“Love’s Labor’s Lost” by William Shakespeare
The tongues of mocking wenches are as keen
As is the razor’s edge invisible…
Love’s Labor’s Lost is a bizarre and entertaining play to read. The King of Navarre and three friends vow to study for three years and eschew the company of women. Then the princess of France shows up with three friends. She wants to bargain for war funds and the property of Aquitaine. The King must meet with her, and the men’s strict vow is immediately undone; they fall hopelessly in love with the bewildered women. The men profess romantic love and attempt to trick, charm and woo the women, who see through their schemes. The women toy with the infatuated men, there are plays within a play, then a messenger arrives with sad news for the princess. A typical comedy would end with four (or more) weddings. Instead, LLL ends with a death, and no marriages.
There is an abundance of playful language, puns and malapropism. The play progresses from the men’s idealistic vows of chastity and intellectual study, to their idealization of the women. It becomes grounded in reality, though, with death. The men’s view of women as either goddess or whore is ridiculed, and the women are complex, capable and intelligent. It’s easy to see why many scholars believe this is a proto-feminist text.

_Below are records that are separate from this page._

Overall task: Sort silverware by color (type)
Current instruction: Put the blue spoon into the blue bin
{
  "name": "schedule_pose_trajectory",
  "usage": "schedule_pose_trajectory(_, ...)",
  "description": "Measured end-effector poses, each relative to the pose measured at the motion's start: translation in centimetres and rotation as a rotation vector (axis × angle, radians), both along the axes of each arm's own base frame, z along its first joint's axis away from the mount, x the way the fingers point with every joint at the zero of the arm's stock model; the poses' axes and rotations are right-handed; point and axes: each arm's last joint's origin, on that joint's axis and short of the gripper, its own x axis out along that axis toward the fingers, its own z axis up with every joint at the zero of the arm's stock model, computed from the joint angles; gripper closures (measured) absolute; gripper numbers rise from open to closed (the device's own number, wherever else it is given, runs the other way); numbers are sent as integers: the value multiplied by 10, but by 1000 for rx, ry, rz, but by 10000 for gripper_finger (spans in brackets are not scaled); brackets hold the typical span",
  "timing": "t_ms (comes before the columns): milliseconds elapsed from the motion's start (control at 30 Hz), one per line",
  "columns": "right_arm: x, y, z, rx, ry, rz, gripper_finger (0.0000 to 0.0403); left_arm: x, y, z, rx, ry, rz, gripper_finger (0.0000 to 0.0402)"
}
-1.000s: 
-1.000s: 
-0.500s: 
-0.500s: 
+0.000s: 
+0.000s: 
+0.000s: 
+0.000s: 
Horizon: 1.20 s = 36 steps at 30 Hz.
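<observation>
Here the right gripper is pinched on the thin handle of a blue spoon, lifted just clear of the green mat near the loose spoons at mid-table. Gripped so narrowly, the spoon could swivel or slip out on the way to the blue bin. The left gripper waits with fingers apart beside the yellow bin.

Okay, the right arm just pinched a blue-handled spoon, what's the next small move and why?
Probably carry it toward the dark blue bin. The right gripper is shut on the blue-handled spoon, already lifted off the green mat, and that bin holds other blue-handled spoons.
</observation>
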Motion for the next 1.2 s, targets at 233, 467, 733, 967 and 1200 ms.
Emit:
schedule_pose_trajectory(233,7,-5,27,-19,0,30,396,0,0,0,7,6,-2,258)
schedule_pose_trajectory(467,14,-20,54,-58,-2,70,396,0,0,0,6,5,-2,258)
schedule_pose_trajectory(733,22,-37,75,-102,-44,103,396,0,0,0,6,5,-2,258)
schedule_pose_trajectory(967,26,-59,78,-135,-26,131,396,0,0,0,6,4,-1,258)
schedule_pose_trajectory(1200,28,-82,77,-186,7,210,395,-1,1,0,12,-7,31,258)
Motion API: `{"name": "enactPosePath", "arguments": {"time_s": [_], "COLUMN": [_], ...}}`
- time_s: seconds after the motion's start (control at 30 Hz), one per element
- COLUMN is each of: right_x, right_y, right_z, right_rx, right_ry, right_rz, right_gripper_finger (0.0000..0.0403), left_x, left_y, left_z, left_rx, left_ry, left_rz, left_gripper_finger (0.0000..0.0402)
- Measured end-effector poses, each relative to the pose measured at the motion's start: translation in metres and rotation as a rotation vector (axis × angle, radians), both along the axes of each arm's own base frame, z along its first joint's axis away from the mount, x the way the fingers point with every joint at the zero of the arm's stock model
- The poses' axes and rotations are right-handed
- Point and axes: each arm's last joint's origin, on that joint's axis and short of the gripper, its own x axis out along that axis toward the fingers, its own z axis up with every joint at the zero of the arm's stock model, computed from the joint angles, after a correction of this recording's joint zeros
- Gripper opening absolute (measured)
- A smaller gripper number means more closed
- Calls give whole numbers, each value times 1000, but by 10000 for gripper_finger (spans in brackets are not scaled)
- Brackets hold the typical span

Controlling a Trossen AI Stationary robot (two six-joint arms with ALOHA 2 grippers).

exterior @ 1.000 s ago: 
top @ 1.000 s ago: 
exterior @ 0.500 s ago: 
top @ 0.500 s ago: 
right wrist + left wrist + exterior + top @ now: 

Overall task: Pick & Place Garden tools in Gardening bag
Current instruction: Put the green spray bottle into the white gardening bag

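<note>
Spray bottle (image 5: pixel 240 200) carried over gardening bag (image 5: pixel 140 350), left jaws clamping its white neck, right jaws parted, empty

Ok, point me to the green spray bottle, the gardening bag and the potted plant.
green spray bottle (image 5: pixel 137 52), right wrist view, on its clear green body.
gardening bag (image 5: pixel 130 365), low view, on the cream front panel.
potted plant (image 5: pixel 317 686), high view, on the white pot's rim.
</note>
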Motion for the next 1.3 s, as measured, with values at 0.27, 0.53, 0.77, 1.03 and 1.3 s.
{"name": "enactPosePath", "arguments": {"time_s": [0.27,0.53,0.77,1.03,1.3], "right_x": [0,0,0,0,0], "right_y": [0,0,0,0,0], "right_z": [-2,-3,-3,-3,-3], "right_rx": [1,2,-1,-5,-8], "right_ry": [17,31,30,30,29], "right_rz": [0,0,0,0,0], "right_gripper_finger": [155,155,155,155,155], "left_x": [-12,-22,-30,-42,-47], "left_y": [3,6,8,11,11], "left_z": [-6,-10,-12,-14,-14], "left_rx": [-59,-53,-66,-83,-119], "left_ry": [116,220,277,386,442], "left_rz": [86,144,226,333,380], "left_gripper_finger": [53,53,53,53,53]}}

I read this play in anticipation of a production of it I hoped to attend. Alas, life intervened, and I wasn’t able to see the play. My dear friend Thalia, instrumental in my adult approach to the Bard, taught me that reading the plays was a two-dimensional endeavor. Reading the play without seeing it performed is not a complete experience. Plays were, and are, meant to be performed and interpreted on stage. The film of LLL is poorly reviewed, so I won’t seek it out. I’ll wait for a production, and hope it’s not too long distant from my reading. For now, I’ll imagine that I could attend this one in the fall, with this geek-fan-favorite actor as Berowne.
July 4th, 2008 at 11:48 am
I had the honor of playing Maria in a college production of this when I was younger. I should read it again; it has been a while - 16 years to be exact!